• **TASK ITEM**
Pictures in the data below are not part of the copy; transcribe everything else exactly.

• **INFORMATION SHOWN**

•••••

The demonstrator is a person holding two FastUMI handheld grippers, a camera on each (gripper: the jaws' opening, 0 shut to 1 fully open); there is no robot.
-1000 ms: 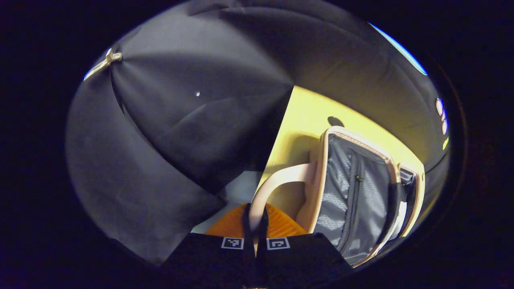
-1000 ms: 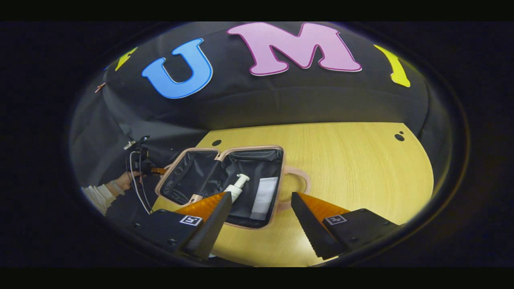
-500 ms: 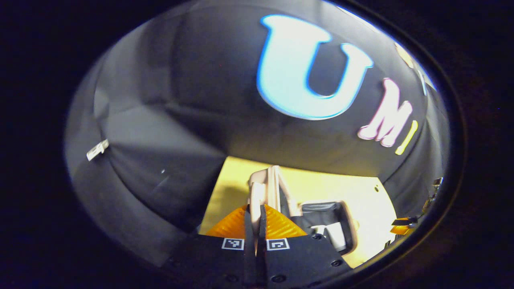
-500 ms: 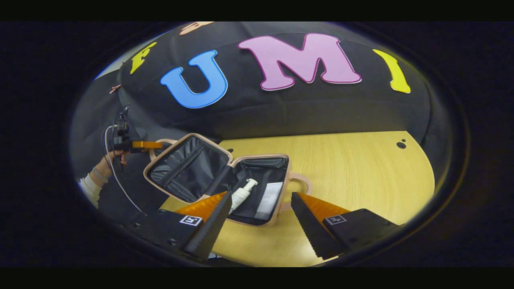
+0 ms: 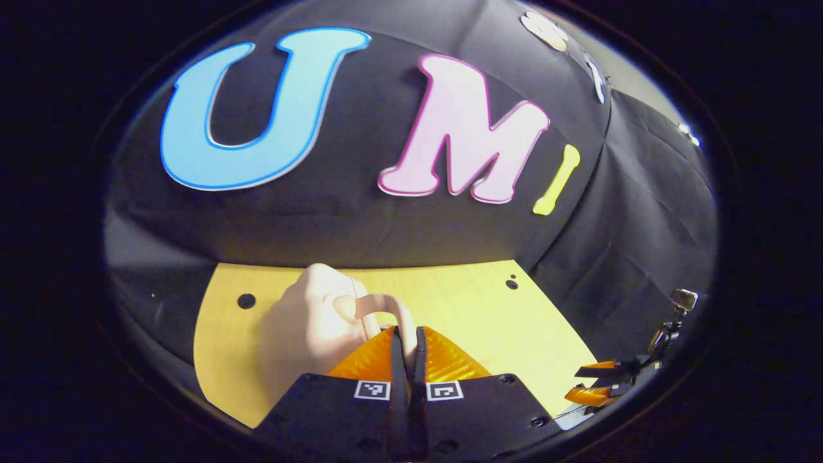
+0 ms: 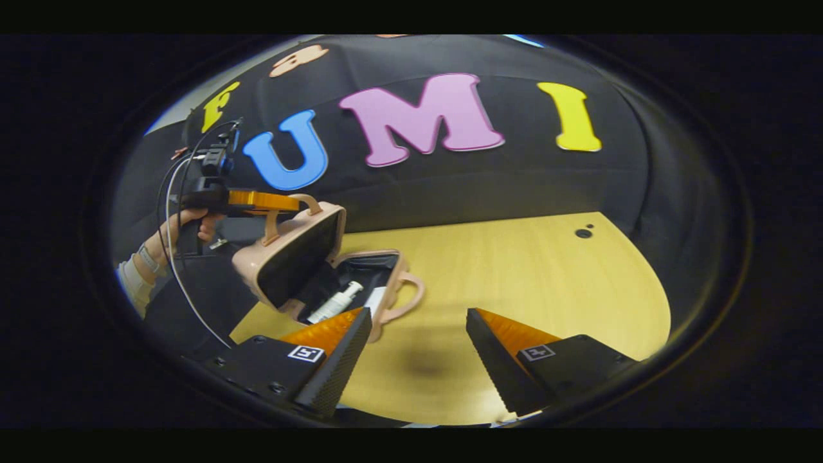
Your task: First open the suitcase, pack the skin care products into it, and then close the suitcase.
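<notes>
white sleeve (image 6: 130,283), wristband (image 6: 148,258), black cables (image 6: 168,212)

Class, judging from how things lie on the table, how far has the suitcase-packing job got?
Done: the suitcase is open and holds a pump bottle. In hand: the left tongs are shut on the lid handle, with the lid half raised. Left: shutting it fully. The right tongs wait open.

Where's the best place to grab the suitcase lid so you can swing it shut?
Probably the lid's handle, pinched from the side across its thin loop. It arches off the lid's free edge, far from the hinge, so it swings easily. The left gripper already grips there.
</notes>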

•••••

• **RESPONSE AREA**
The demonstrator is a person holding two FastUMI handheld grippers, a camera on each (gripper: the jaws' opening, 0 shut to 1 fully open); there is no robot.
-1000 ms: 
-1000 ms: 
-500 ms: 
-500 ms: 
+0 ms: 
+0 ms: 
Your task: First open the suitcase, pack the skin care products into it, and then close the suitcase.
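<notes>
white sleeve (image 6: 130,283), wristband (image 6: 148,258), black cables (image 6: 168,212)

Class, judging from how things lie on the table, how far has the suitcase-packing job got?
Done: the suitcase is open and holds a pump bottle. In hand: the left tongs are shut on the lid handle, with the lid half raised. Left: shutting it fully. The right tongs wait open.

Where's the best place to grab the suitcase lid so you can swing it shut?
Probably the lid's handle, pinched from the side across its thin loop. It arches off the lid's free edge, far from the hinge, so it swings easily. The left gripper already grips there.
</notes>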

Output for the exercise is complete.